My existence, since mid-April, perhaps a little before that has been much like wandering in a fog in a valley whose sides are inaccessible to climb and too unnerving in the swirling mists to dare make the attempt if I did feel the slippery moss and tentative routes would support my futile efforts. Daylight turns into night, hours slide away from the minutes and time flows in a strange nonlinear way that I don’t really recognize. I realize that I am sick, that names and dates and memories are becoming a blur, exhaustion is dogging my every step and I feel as though a small animal is awake within my abdomen, clawing madly to get out. When I do dare check my temperature, it’s always the same: 99-101 degrees Fahrenheit.
The pills my doctor prescribed seem to be doing very little, if anything, to clear away the numbness in my mind. The steering wheel feels too big in my hands, my kitchen knife, as intimate to me as my wife’s shoulder feels like a stranger some mornings, especially in the early hours, before anyone else is there. I can feel my abilities in the kitchen slipping, to my horror. My family and my job as a cook is really all that I live for these days.

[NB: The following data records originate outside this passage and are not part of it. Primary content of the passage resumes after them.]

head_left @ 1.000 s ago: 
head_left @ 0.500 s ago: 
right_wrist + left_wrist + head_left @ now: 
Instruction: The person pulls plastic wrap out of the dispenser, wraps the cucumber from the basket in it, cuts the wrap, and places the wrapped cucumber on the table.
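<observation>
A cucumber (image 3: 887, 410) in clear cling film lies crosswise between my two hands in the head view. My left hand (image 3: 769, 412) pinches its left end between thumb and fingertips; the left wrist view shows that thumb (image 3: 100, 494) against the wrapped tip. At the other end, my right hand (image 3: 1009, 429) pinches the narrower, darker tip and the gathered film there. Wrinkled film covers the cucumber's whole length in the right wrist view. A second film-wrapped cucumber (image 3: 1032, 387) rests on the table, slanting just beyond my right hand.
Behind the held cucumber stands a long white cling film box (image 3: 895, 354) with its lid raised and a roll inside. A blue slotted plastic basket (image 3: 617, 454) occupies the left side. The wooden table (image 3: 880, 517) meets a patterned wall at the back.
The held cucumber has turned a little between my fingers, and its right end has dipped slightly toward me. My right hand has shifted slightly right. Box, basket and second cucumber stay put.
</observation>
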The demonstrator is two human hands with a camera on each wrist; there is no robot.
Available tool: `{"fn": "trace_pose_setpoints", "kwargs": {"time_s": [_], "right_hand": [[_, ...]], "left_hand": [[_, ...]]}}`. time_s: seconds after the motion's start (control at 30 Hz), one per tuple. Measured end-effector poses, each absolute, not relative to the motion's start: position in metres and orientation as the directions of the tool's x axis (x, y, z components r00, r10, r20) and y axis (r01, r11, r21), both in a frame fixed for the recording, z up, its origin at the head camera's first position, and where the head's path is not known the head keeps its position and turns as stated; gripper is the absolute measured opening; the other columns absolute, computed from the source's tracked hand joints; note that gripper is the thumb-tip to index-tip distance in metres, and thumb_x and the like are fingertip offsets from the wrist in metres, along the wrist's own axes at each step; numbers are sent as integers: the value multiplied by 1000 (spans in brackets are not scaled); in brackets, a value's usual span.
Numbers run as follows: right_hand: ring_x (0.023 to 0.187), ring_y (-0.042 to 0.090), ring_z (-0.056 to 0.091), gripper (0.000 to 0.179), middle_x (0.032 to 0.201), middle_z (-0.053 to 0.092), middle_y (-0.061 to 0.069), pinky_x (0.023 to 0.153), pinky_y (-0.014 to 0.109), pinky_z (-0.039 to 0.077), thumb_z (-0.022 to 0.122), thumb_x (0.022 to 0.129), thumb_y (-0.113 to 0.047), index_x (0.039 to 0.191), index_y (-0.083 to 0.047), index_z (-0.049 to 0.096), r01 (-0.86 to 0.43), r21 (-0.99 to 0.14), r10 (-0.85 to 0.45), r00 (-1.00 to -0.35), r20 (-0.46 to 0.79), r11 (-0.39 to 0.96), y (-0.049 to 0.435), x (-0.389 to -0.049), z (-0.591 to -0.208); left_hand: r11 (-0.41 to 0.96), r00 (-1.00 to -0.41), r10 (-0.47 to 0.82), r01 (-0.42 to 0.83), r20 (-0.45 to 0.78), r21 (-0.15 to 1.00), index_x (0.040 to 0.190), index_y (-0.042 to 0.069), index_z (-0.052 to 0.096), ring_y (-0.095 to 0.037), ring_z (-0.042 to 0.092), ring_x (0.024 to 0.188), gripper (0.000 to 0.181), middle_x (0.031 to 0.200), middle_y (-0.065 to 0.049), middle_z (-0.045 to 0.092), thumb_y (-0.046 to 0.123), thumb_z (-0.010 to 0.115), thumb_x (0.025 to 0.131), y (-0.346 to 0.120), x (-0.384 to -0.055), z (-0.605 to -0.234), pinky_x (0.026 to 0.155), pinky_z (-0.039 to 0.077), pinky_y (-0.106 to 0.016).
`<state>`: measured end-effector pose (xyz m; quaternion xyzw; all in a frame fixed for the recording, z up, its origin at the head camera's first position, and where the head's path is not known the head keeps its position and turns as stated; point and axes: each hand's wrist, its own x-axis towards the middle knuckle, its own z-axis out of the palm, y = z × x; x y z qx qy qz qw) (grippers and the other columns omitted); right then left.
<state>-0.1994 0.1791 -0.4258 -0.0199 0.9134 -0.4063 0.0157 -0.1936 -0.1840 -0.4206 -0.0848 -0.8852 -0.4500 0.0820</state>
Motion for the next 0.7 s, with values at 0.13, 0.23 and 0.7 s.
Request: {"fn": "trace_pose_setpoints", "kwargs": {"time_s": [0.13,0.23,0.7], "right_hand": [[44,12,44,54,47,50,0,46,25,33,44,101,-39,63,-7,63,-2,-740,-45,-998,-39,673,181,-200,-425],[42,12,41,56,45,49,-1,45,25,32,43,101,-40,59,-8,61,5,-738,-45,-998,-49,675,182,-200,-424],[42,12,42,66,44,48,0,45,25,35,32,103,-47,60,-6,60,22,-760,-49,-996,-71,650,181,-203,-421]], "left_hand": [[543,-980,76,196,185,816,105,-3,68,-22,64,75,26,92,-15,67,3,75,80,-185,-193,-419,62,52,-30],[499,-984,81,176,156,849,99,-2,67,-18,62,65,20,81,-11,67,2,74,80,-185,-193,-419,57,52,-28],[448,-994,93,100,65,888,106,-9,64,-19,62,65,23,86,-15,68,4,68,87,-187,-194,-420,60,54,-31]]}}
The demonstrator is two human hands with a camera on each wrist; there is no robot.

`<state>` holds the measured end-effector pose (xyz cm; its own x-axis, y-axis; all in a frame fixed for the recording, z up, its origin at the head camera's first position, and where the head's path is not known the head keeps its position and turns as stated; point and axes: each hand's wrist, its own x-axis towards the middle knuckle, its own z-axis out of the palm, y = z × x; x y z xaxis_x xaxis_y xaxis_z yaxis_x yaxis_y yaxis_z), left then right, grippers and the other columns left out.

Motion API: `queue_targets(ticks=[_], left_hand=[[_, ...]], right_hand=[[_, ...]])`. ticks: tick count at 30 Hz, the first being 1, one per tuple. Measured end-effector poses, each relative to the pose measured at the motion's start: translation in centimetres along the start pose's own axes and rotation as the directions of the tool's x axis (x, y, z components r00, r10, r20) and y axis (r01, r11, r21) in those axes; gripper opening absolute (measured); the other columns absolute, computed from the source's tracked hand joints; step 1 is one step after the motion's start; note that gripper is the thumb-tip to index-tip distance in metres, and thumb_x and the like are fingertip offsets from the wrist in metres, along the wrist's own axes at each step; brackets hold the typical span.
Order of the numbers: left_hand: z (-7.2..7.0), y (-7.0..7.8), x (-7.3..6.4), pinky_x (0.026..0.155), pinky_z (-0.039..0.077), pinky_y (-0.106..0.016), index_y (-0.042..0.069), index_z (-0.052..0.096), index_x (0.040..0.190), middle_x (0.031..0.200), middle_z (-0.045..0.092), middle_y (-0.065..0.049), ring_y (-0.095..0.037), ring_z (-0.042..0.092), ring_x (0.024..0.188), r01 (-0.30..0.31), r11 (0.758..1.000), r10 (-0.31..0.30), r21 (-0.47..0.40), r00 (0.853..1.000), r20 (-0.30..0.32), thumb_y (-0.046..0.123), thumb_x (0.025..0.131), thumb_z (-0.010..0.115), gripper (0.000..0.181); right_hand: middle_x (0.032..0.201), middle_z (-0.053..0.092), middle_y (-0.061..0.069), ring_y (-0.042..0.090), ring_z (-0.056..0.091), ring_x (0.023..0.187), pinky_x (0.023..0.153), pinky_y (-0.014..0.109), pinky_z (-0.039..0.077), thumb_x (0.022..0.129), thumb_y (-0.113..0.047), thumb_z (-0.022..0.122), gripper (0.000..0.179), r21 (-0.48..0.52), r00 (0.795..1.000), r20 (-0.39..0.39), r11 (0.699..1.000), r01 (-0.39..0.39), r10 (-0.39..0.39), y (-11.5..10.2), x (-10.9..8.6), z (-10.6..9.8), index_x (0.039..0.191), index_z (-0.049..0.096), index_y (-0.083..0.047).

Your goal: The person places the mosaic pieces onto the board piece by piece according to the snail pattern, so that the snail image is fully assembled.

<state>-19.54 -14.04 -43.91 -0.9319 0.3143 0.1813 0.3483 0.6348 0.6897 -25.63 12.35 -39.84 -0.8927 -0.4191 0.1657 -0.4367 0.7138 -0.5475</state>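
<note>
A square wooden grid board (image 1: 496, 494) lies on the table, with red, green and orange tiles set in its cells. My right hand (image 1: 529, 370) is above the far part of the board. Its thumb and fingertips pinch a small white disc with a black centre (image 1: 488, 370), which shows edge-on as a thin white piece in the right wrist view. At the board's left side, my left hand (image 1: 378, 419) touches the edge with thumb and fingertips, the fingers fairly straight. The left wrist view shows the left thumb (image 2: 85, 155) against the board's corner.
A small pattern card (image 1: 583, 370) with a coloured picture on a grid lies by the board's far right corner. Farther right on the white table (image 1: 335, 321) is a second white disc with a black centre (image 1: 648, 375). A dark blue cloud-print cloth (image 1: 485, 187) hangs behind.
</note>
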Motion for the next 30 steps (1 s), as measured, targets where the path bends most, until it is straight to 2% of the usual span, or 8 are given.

After being absent, not physically, but mentally for so many years, I am learning how to be a husband again. My wife is mostly patient and kind and showing me the ropes. Addictions steal so much from you – and they keep taking. Even after you have kicked the monkey, things keep showing up. A tic here, a wasted moment there, a memory, half forgotten, comes crashing in to demand retribution. There are a thousand physical things too – wavering appetite, ears ringing, slight tremors that manifest at inopportune times, like while mincing carrots for garnish. Pain tolerance is unpredictable. It’s often seconds before the searing heat registers as a burn, long enough to cause serious burns.
Then, the unthinkable occurs. I am no longer able to cook professionally. I’m not reliable. I’m simply no longer strong enough to carry the pots, take the hours on my feet, throw around sacks of dried goods. Picking through piles of parsley, spring greens and choosing meat products becomes impossible, as my decision making abilities vanish.
I’m admitted to the hospital after a complete meltdown. I didn’t know the date, who the president was or where, exactly, I was. Ammonia levels in my bloodstream had approached toxic levels.
I was released a few days later. I tried to return to the kitchen, but simply couldn’t cook. I was afraid of the food now. Afraid I would overcook, overseason, overdo, and overcompensate for my insecurity. I had never experienced insecurity with food before.
A cook who now can’t is the saddest train wreck in the world. I sank close to depression, but found other ways to stay occupied. Then, one day last week, my wife wanted duck. The problem was, she was leaving in a half hour. Rather than freezing up inside, with panic gnawing at me with my ears ringing; I felt unchained, lifted out of the fear of failure. My brain sidelined and on one knee, watched in amazement as my hands and instincts took over along with the inevitable ticking of the clock. Risotto in mushroom stock, quickly cooked until el dente, topped with fresh blanched asparagus, wild mushrooms in a mild gouda fresh raspberry sauce that danced around the taste of the mushrooms, allowing them to display their sexuality and earthiness without diminishing their flavor. Duck browned and into a 450 degree oven for five minutes. I stepped to the porch with my own voice ringing in my ears. “Never use a garnish you can’t eat.” I returned with fresh honeysuckle blossoms, still dripping from the dew.
Plated now, done. I smiled for the first time in what seemed like forever. I still have it. It’s still there. It may be injured and hidden, but it is still there.
Late that night I dug out my worn copy of White Heat. I think everything is going to be fine. Better than fine.